Refs: Forensics report finding F02
_attempt_reconnect previously tail-recursed via asyncio.create_task,
re-assigning self._reconnect_task from inside the running coroutine.
This orphaned the current task — disconnect() cancelled only the
newest pointer, leaving previous-generation attempts in flight. Those
orphaned tasks could set _is_connected = True after the caller thought
the session was closed.
Fix: replace with a single iterative while loop that holds one
persistent task for the entire reconnect session. The task is created
once in handle_disconnect and torn down only on success, max attempts
exhausted, or disconnect() cancellation.
Refs: Forensics report finding F03
The three transports had inconsistent connect() return contracts:
TCP returned an asyncio.Future (fixed by F01), serial returned
self.port (always truthy), BLE returned self.address or None.
ConnectionManager's success check `if result is not None:` was
tautological for TCP and serial. With F01 fixed, the check is now
meaningful for all three.
Add a comprehensive docstring to ConnectionProtocol documenting the
contract: return truthy on success (included in CONNECTED event
payload), return None for soft failure (retry), or raise for hard
failure (also retry, logged). Also import Awaitable for the F02
reconnect_callback type hint that follows.

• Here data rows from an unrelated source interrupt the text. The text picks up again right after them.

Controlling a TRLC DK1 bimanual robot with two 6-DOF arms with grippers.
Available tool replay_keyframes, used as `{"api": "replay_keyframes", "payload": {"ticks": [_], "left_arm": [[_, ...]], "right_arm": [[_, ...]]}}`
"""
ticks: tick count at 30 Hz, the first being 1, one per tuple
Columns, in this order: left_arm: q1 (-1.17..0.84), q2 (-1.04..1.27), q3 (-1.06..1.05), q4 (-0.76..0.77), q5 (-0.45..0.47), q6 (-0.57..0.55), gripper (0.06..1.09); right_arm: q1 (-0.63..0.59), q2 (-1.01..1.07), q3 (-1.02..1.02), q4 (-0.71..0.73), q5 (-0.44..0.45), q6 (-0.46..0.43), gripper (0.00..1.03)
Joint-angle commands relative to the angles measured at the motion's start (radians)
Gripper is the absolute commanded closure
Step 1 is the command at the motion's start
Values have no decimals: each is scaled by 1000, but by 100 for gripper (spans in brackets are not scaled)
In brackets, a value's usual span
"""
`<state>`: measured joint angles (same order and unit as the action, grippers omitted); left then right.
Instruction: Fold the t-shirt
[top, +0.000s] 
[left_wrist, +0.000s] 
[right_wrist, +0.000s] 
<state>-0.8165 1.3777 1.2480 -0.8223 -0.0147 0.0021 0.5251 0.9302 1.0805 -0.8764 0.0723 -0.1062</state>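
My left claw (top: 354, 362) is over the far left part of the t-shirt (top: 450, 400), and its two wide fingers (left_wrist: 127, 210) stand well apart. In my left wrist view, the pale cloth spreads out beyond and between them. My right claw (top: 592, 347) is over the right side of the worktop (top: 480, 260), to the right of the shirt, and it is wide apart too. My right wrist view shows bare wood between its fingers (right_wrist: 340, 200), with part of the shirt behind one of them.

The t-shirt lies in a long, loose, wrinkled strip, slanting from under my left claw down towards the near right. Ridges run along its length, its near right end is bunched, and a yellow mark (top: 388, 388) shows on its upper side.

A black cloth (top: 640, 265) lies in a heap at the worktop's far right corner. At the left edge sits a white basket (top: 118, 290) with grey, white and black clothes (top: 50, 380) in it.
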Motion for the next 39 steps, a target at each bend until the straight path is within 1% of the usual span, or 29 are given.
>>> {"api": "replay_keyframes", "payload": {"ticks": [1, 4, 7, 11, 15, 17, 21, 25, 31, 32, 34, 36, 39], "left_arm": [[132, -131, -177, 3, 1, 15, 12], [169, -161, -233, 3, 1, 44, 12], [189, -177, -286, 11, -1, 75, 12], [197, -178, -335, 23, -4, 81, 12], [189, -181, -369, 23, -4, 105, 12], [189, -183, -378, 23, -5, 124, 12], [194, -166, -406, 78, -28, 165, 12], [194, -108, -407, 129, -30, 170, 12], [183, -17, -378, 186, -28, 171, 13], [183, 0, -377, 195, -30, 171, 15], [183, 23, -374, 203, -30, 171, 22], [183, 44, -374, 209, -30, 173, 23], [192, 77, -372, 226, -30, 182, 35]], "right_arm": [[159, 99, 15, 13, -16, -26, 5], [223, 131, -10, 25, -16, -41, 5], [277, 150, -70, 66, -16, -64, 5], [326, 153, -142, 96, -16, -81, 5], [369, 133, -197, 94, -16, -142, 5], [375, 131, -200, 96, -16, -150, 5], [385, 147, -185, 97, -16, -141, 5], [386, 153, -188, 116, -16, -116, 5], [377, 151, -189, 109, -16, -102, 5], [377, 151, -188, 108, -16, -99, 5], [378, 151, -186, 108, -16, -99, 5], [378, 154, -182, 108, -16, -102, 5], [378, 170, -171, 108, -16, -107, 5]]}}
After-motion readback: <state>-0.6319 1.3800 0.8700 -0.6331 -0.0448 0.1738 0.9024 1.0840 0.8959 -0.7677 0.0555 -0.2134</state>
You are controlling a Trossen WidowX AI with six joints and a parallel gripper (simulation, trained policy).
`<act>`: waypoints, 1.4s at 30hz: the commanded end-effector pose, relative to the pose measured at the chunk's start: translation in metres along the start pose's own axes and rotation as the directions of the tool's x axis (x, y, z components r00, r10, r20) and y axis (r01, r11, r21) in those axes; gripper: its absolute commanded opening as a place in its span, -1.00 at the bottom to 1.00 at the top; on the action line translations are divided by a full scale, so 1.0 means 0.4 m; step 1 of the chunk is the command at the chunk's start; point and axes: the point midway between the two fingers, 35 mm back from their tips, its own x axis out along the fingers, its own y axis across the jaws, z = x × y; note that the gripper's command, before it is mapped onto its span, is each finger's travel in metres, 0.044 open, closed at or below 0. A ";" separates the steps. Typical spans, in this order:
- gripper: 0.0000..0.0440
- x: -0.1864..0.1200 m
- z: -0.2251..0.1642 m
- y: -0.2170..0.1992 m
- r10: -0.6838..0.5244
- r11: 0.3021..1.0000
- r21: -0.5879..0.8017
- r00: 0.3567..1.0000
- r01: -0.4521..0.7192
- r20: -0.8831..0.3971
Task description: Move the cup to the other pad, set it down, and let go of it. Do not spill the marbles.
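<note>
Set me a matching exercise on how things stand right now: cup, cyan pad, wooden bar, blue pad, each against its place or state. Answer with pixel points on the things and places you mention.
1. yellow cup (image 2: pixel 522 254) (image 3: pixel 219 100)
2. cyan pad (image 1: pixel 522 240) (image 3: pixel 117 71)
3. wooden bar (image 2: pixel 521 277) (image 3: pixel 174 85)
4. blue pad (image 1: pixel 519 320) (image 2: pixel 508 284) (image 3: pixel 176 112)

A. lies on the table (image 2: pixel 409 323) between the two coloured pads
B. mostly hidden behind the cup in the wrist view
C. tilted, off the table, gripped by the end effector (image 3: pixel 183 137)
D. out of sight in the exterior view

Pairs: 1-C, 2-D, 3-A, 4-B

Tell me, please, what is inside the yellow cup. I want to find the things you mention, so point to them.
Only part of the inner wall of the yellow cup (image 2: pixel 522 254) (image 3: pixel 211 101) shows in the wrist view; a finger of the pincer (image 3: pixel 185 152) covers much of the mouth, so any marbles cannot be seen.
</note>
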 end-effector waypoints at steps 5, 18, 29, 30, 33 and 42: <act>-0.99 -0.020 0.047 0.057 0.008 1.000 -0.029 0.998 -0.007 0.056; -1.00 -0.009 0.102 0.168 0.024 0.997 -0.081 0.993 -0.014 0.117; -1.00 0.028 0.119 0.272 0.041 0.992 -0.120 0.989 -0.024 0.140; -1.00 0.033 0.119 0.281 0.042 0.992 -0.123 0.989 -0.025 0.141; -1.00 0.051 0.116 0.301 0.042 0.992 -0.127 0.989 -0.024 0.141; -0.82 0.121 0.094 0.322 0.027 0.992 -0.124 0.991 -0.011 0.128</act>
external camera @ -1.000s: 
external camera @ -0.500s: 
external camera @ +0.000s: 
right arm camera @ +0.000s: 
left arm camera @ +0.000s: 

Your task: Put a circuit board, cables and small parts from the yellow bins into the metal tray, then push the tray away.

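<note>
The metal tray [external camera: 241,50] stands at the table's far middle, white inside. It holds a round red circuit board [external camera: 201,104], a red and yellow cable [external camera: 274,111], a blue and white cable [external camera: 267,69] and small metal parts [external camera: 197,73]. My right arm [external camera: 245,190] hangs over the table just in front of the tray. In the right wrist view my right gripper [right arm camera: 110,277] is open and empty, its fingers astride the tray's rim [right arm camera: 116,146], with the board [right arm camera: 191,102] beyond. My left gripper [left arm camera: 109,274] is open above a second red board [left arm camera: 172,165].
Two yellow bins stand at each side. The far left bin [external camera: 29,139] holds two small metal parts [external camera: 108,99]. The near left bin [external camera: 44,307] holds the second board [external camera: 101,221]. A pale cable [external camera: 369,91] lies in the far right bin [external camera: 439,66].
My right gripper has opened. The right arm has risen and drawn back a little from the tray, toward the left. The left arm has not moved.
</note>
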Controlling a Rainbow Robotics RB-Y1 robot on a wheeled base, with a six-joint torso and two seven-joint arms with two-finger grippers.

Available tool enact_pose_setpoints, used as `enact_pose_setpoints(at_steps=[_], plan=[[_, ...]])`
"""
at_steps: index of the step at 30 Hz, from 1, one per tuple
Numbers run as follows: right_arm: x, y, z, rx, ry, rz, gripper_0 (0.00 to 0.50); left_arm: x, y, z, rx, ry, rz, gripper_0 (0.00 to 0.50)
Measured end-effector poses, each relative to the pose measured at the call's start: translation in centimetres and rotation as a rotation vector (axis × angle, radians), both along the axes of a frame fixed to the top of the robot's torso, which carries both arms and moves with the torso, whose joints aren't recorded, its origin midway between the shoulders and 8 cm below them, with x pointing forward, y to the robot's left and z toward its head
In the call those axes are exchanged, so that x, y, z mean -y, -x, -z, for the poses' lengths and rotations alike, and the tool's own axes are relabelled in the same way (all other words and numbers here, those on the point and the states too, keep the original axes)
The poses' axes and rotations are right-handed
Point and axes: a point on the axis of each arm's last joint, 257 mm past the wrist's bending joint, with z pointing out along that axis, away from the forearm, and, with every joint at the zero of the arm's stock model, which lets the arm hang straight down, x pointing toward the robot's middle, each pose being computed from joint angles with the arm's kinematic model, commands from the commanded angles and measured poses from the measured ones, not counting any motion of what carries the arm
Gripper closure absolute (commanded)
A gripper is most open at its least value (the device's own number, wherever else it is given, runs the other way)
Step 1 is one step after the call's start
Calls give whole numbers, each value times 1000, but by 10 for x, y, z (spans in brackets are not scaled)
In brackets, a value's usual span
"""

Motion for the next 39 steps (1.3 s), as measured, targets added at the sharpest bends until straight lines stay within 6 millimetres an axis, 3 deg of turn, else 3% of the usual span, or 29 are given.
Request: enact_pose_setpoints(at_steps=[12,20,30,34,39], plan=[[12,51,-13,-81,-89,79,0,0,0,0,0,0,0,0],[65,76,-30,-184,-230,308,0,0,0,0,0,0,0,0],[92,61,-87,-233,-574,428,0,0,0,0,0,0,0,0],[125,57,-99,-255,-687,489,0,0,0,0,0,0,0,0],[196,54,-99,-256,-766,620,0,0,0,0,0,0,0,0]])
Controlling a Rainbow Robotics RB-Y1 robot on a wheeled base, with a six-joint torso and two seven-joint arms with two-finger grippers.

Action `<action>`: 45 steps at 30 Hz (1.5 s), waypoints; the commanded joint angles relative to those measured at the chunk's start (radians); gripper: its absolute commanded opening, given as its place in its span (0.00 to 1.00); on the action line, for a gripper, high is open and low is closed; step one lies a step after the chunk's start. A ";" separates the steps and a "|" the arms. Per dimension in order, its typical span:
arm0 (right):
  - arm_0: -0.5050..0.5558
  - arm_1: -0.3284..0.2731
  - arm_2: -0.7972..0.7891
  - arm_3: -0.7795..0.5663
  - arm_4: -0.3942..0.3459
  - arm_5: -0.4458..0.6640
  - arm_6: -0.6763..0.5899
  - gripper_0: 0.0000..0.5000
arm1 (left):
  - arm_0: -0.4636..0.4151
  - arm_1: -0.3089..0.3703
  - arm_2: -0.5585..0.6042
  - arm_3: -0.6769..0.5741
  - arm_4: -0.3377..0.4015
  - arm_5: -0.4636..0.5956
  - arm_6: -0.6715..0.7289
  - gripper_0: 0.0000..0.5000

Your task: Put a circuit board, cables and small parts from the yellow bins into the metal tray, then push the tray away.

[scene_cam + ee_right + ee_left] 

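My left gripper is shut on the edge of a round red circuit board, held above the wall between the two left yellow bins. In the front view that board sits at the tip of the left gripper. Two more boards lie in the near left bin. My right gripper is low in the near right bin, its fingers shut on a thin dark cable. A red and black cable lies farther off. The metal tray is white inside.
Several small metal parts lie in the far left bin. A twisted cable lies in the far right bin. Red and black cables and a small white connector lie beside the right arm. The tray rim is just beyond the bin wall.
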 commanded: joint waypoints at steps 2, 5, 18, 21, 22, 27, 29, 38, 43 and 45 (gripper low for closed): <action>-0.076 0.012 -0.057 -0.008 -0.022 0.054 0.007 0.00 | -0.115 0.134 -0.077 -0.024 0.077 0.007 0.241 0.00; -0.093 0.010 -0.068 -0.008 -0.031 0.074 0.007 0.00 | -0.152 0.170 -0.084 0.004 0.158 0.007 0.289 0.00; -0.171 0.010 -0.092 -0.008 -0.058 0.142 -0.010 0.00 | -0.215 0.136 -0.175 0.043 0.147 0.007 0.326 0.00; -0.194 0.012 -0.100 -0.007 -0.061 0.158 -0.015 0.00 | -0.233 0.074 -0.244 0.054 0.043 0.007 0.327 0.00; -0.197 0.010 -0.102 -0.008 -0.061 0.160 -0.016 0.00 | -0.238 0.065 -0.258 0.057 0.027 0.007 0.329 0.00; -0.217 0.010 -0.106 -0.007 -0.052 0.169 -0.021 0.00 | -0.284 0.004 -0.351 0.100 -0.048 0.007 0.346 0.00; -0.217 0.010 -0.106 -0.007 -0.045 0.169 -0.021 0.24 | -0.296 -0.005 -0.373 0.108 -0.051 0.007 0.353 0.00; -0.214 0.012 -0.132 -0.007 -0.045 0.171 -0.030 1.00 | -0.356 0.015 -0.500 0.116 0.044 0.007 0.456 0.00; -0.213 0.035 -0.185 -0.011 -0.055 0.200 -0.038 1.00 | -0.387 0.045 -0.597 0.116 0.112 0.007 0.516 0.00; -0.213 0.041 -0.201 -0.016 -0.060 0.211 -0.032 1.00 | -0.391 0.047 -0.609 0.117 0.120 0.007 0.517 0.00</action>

Refs: Forensics report finding N11
TCPConnection.connect() returned a resolved asyncio.Future wrapping
self.host instead of the plain string. ConnectionManager put this
Future directly into the CONNECTED event payload, which crashed any
downstream serializer (e.g. HA recorder's sanitize_event_data) that
tried to walk the payload dict. BLE and serial already return plain
strings. Fix: delete the Future creation and return self.host
directly.
Refs: Forensics report finding F01
- Update mock dispatcher to use subscribe-before-send pattern matching
the rewritten CommandHandler.send() method
- Use 32-byte pubkeys in tests for commands that now require
prefix_length=32 (login, logout, statusreq, reset_path, share/export/remove contact)
- Fix send_trace test path format to match flags=1 (2-byte path hashes)
- Update LPP current test to expect signed wrap for values > 32.767
- Fix BinaryReqType import (moved from meshcore.parsing to meshcore.packets)
- Fix register_binary_request call signature (added pubkey_prefix param)
- Update timeout test to expect 'no_event_received' instead of 'timeout'
Add warnings to send_login, send_statusreq, send_telemetry_req, and
send_path_discovery pointing users to their _sync counterparts. The
fire-and-forget versions bypass the mesh request lock and can cause
silent response drops due to firmware clearPendingReqs() behavior.
The companion firmware can only track one outstanding mesh request at a
time — clearPendingReqs() zeros all pending response flags before each
outgoing mesh request. Overlapping mesh commands cause silent response
drops.
Adds _mesh_request_lock to CommandHandlerBase and wraps all _sync
methods with it. Also adds send_login_sync and send_path_discovery_sync
for complete round-trip serialization of those commands.
Local commands (get_bat, get_channel, set_time, send_msg, etc.) are
unaffected — they don't trigger clearPendingReqs() on the firmware.